◆ Instructions for the task: Read the material below and tally how many lines hold the word "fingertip", giving the number and nothing else.

(Information shown Opens)

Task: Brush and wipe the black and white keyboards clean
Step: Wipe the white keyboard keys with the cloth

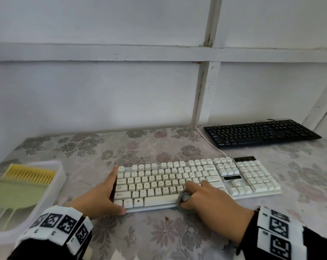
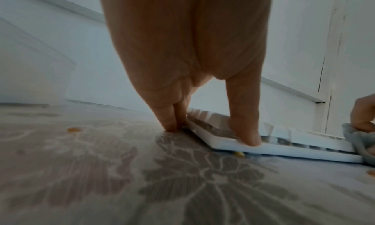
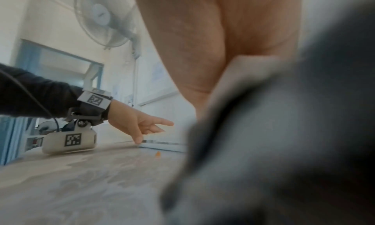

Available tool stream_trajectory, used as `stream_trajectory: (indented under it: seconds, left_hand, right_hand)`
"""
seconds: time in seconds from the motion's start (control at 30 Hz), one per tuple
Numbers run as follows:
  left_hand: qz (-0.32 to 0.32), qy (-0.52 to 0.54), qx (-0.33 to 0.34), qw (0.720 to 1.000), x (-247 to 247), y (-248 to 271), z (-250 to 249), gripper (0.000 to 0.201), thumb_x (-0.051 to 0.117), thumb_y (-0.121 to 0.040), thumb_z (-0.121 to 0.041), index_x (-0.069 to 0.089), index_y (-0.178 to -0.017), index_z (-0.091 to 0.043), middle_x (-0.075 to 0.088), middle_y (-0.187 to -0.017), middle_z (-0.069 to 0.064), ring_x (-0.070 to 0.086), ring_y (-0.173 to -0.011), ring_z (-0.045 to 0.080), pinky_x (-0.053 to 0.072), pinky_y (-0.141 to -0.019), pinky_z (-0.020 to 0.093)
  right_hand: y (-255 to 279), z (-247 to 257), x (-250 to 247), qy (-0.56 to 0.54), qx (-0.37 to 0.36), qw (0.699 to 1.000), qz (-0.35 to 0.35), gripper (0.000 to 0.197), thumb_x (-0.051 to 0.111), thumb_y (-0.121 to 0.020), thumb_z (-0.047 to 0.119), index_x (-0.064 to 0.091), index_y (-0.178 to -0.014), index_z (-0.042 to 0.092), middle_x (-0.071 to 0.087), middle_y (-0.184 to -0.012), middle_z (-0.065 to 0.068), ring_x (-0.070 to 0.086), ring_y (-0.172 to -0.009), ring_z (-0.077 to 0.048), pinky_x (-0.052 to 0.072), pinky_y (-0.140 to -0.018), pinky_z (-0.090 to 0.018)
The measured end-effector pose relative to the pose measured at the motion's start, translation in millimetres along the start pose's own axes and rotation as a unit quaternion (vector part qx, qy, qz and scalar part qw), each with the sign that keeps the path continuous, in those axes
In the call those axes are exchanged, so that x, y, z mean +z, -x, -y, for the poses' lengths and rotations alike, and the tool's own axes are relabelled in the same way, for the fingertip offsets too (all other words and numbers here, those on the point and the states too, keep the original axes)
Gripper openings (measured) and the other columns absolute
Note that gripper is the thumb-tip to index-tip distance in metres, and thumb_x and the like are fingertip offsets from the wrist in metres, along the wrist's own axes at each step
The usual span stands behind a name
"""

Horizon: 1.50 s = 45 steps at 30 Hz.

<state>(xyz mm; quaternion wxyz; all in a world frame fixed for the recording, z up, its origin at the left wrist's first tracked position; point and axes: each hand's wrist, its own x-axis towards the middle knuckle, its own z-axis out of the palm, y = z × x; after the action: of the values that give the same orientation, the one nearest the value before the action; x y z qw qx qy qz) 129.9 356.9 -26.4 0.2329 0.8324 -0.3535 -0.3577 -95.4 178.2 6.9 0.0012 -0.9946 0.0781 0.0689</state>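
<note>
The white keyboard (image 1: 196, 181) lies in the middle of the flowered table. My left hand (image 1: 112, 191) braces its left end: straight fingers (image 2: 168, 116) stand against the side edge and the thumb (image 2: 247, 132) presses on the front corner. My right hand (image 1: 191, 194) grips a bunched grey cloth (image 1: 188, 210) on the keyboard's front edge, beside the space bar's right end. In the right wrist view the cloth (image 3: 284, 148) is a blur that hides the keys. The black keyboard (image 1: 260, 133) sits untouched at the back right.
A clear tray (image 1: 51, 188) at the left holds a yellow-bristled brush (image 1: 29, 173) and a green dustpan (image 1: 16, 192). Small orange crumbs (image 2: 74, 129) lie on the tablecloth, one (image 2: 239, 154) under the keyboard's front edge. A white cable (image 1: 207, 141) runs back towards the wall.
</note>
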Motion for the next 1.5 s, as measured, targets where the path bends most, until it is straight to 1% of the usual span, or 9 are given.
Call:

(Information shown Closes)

◆ Written response: 2